This tool tests ONNX model inference speed using different deployment methods.
Note: My PC has two graphics cards: GTX1070Ti and Intel A770. My display cable is connected to the A770. In DirectML, device 0 corresponds to A770 and device 1 corresponds to GTX1070Ti.
-
CPU: i9-13900
-
Memory: 32GB DDR4 3000 MHz
-
GPUs: GTX1070Ti + A770 16G
-
OS: Windows 11 Pro 22H2 22621.2215
-
GPU Driver version: 536.99 & 31.0.101.4669
-
Python Version: 3.11.4
-
PyTorch Version: 2.0.1+cu118
-
MacBook Pro 16-inch, 2021, A2485
-
CPU: Apple M1 Pro, 8P + 2E, 16-core GPU,16-core Neural Engine
-
OS: Ventura 13.5 (22G74)
-
Python Version: 3.9.16
-
PyTorch Version: 2.0.0
-
Test Model:
torchvision.models.efficientnet_b4
-
Input Size:
batch_size, 3, 224, 224
-
Inference Runs: 20 times (the average of the last 10 runs is taken)
-
Unit: ms
PC/batch_size | 1 | 4 | 128 |
---|---|---|---|
Python PyTorch CPU | 172 ms | 514 ms | * |
Python ONNX Runtime CPU | 12 ms | 30 ms | * |
Python OpenVINO CPU | 11 ms | 29 ms | * |
C++ ONNX Runtime CPU | 10 ms | 34 ms | 3800 ms |
C++ OpenVINO CPU | 10 ms | 26 ms | * |
C# ONNX Runtime CPU | 170 ms | 473 ms | 3876 ms |
Python PyTorch 1070Ti | 11 ms | 23 ms | * |
Python ONNX Runtime 1070Ti | 7 ms | 18 ms | 430 ms |
Python OpenVINO 1070Ti | 49 ms | * | * |
C++ ONNX Runtime 1070Ti | 7 ms | 17 ms | 424 ms |
C# ONNX Runtime 1070Ti | 7 ms | 17 ms | 427 ms |
C# DirectML 1070Ti | 12 ms | 31 ms | 812 ms |
Python OpenVINO A770 | 10 ms | 15 ms | 919 ms |
C++ OpenVINO A770 | 7 ms | 10 ms | 870 ms |
C# DirectML A770 | 9 ms | 19 ms | 485 ms |
MacBook/batch_size | 1 | 4 |
---|---|---|
Python PyTorch CPU | 887 ms | 1207 ms |
Python PyTorch mps | 37 ms | 39 ms |
Python ONNX Runtime CPU | 59 ms | 208 ms |
To test inference speed, either export an ONNX file using the provided Python script or use your own ONNX model. Depending on the model, you may also need to update the file path, input shape, input name, or data type in the code.

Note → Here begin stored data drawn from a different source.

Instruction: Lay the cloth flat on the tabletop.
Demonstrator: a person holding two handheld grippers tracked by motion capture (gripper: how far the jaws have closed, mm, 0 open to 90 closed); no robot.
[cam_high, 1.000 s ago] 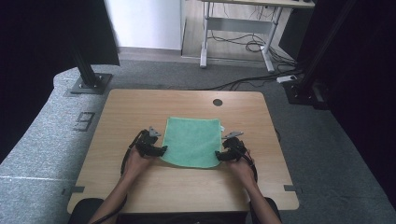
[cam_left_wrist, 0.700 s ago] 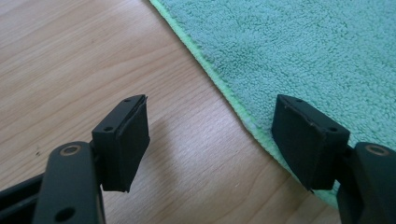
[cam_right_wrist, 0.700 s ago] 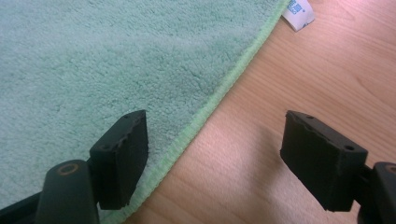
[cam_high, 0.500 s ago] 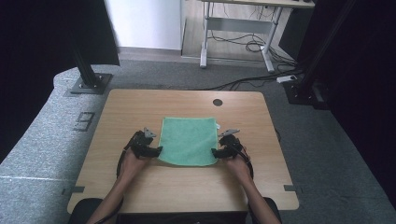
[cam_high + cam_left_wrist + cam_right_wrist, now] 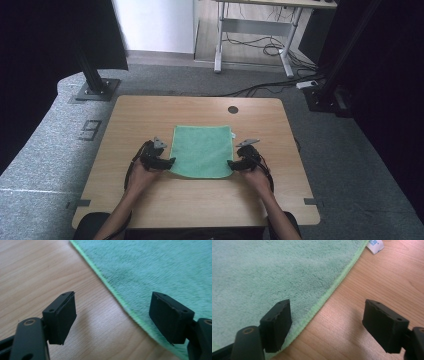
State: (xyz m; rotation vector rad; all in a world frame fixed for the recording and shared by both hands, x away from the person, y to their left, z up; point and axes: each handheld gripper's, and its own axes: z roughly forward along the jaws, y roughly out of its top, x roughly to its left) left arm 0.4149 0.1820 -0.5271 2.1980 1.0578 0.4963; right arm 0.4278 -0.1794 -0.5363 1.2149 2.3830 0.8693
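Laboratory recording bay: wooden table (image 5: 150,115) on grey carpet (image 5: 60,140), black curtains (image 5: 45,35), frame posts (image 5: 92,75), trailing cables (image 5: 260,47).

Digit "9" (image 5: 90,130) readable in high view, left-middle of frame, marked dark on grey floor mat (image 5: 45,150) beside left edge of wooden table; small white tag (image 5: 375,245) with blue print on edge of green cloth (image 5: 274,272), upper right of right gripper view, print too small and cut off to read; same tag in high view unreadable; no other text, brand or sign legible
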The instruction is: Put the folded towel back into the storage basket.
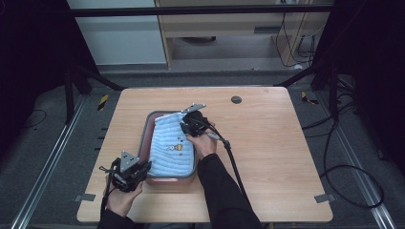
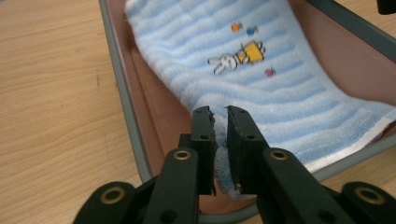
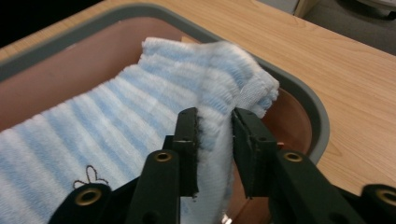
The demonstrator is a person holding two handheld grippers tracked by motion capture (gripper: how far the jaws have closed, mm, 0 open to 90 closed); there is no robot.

Run the following command to export a onnx model:
python export_onnx.py
Run the following command to test the python ONNX Runtime:
python test_python.py model.onnx
If you only have CUDA 12.2 installed, you might experience crashes when trying to use the GPU. To avoid this, install CUDA 11.8 to ensure all necessary DLLs are available.

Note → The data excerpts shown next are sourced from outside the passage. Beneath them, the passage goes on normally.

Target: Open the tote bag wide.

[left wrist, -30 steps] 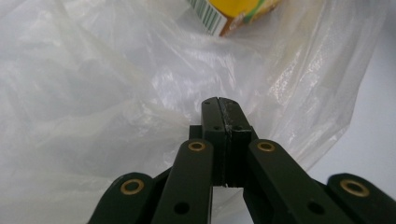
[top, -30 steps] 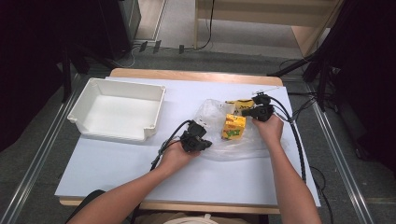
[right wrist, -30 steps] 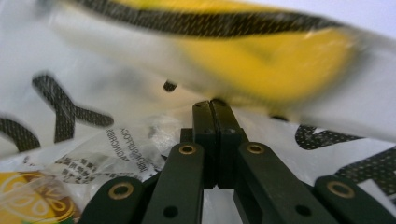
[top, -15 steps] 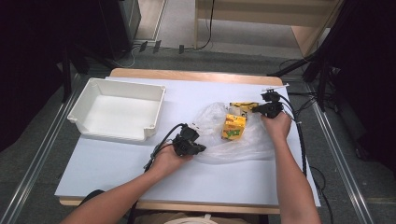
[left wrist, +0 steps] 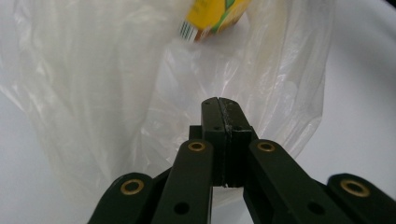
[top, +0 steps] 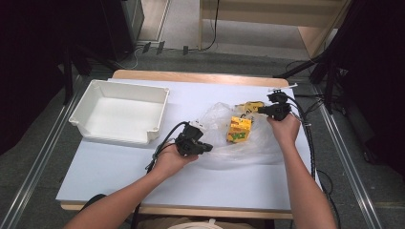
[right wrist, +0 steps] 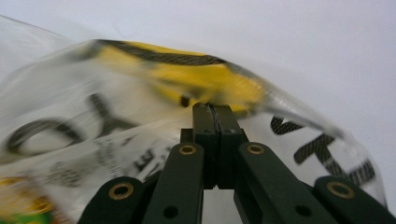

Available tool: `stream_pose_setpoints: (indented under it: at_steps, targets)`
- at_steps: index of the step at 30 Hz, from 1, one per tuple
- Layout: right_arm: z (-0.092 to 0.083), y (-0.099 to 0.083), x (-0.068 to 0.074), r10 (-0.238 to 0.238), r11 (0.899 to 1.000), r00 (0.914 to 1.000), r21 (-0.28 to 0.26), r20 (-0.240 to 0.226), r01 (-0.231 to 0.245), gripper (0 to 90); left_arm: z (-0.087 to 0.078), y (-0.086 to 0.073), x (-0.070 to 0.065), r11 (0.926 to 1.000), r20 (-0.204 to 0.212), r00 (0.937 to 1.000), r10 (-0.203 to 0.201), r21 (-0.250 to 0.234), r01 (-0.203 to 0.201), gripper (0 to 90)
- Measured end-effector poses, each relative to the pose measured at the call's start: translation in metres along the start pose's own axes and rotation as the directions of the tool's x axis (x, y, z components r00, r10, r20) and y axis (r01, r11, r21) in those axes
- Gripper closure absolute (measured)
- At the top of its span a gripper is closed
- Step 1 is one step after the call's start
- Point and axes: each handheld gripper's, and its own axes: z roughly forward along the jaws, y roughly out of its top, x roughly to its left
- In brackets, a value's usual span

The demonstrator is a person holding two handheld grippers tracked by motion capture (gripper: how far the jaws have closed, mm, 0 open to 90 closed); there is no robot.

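You drew both claws apart and upward, stretching the clear crinkled plastic bag wider. Your left claw was clenched on its near film, your right claw on its far printed edge, seemingly to spill the yellow carton inside, over the counter.
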Motion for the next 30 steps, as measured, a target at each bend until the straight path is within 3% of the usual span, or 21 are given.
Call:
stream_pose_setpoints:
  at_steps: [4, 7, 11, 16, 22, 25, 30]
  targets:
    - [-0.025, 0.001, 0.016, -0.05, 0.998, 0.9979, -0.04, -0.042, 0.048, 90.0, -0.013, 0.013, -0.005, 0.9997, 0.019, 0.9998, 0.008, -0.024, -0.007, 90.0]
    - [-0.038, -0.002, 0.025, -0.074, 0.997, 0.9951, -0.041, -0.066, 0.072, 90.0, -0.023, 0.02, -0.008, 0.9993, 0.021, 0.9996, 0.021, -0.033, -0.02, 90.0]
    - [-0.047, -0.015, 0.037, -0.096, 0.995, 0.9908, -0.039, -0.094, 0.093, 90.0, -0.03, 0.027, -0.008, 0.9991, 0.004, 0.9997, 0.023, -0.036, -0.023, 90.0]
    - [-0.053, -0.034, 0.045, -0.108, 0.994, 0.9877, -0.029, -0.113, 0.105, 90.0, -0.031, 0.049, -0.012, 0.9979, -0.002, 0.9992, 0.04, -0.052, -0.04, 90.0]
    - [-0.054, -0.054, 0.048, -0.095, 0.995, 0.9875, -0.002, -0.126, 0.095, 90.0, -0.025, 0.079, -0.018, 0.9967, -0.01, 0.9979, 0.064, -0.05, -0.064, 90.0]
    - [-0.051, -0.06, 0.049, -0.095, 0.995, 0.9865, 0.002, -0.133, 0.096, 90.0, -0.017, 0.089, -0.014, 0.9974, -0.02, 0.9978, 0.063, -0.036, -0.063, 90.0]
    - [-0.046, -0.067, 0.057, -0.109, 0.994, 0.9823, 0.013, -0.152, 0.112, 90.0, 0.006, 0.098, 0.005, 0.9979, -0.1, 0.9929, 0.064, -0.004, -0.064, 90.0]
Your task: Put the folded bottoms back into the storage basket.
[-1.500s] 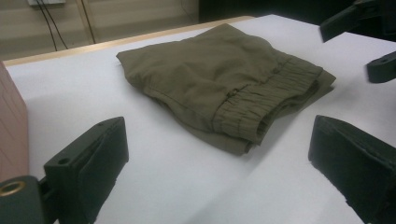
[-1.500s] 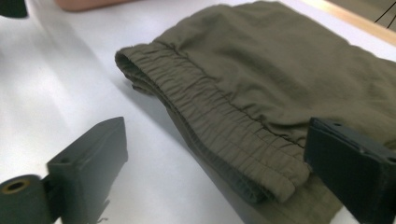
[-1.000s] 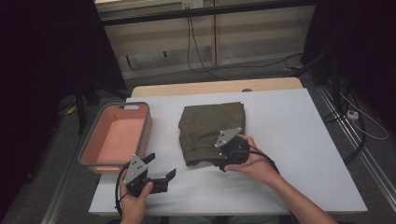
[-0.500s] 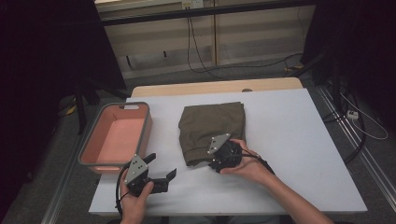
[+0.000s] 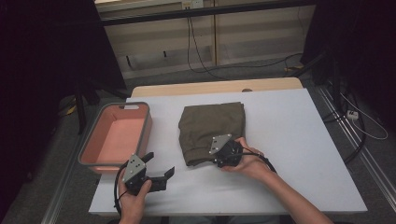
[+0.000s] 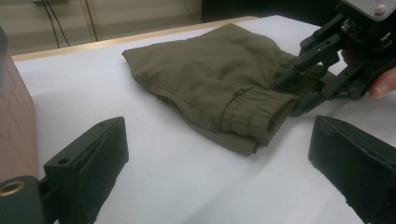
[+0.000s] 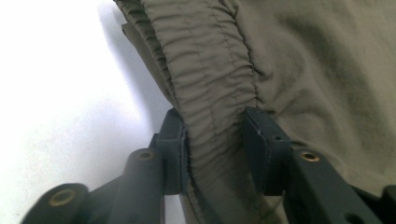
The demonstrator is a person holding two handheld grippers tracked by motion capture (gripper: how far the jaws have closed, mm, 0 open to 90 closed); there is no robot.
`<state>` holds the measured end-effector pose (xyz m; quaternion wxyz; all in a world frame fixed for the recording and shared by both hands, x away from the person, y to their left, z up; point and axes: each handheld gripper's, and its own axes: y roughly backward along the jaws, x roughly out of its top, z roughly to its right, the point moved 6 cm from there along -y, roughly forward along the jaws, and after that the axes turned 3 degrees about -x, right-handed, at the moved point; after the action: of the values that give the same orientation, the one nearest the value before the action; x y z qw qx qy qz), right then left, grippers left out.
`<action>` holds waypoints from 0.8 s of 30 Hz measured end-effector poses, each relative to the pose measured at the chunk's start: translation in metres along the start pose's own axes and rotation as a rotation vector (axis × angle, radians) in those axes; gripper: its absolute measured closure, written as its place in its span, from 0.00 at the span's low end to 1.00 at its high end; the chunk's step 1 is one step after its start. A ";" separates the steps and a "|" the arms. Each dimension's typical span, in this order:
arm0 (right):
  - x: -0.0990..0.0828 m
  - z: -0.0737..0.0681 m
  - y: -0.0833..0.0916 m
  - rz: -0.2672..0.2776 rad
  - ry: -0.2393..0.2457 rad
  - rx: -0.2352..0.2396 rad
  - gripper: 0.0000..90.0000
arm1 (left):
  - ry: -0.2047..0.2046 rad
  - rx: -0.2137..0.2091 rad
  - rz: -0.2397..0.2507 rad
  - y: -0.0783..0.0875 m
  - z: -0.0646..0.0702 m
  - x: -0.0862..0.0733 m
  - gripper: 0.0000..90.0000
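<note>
Here we start at the left, where a pink tub (image 5: pixel 88 150) sits on the white table (image 5: pixel 299 140). Near its front corner the left gripper (image 5: pixel 158 164) hovers over bare table, its 2 jaws standing wide apart with nothing between them. To the right, the folded olive trousers (image 5: pixel 210 128) lie at the table's middle, near the tub but not touching it. At their near right corner we see the right gripper (image 7: pixel 215 140); its jaws have just been closing, and the 2 pads now press on the elastic cuff (image 7: pixel 212 100) from both sides.
</note>
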<state>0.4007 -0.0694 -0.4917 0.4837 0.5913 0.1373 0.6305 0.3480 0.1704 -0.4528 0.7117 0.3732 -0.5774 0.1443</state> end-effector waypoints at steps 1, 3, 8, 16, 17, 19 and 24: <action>0.000 0.000 0.000 0.002 0.004 -0.004 0.72 | -0.003 0.003 0.002 0.000 0.000 0.000 0.06; 0.000 -0.002 0.000 0.004 0.040 -0.024 0.79 | -0.011 0.002 0.002 0.001 0.000 0.001 0.05; 0.003 -0.001 0.001 -0.008 0.054 -0.024 0.91 | -0.003 -0.001 -0.004 0.000 0.000 0.000 0.05; 0.004 0.007 0.006 0.011 -0.021 0.037 0.93 | 0.006 0.000 -0.001 0.000 -0.002 -0.001 0.05; 0.004 0.008 0.007 0.018 -0.029 0.039 0.93 | 0.006 0.000 -0.001 0.000 -0.002 -0.001 0.05; 0.004 0.010 0.011 0.037 -0.043 0.044 0.93 | -0.002 0.001 -0.003 0.001 -0.002 -0.001 0.05; 0.007 0.010 0.022 0.067 -0.058 0.055 0.93 | 0.001 0.006 -0.020 -0.001 -0.002 -0.001 0.05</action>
<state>0.4007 -0.0784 -0.4686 0.4499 0.6266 0.1207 0.6248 0.3498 0.1714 -0.4544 0.7123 0.3811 -0.5727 0.1391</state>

1 Download the ONNX Runtime release from https://github.com/microsoft/onnxruntime/releases/tag/v1.15.1
2 Download either onnxruntime-win-x64-1.15.1.zip
or onnxruntime-win-x64-gpu-1.15.1.zip
3 Unzip the downloaded file and place its contents in either windows_sln\onnxruntime_windows_cpp_cpu
or windows_sln\onnxruntime_windows_cpp_gpu
3 Depending on the version you downloaded, you may need to update the following project settings:
- Properties -> C/C++ -> General -> Additional Include Directories
- Properties -> Linker -> Input -> Additional Dependencies
- Build Events -> Post-Build Event -> Command Line
1 Download OpenVINO from https://www.intel.cn/content/www/cn/zh/developer/tools/openvino-toolkit/overview.html and unzip it.
2 Create a new folder named openvino
in windows_sln\openvino_windows_cpp\
.
3 Copy openvino_toolkit\runtime\lib
and openvino_toolkit\runtime\include
to windows_sln\openvino_windows_cpp\openvino
4 Build project.
5 Copy all .dll
files from openvino_toolkit\runtime\bin\intel64\Release\
and openvino_toolkit\runtime\3rdparty\tbb\bin\
to the output directory windows_sln\x64\Release\
.
Install one of the following NuGet Packages Microsoft.ML.OnnxRuntime.DirectML
, Microsoft.ML.OnnxRuntime
, Microsoft.ML.OnnxRuntime.Gpu
.
After adding the ONNX file to the project, change its properties to "Content".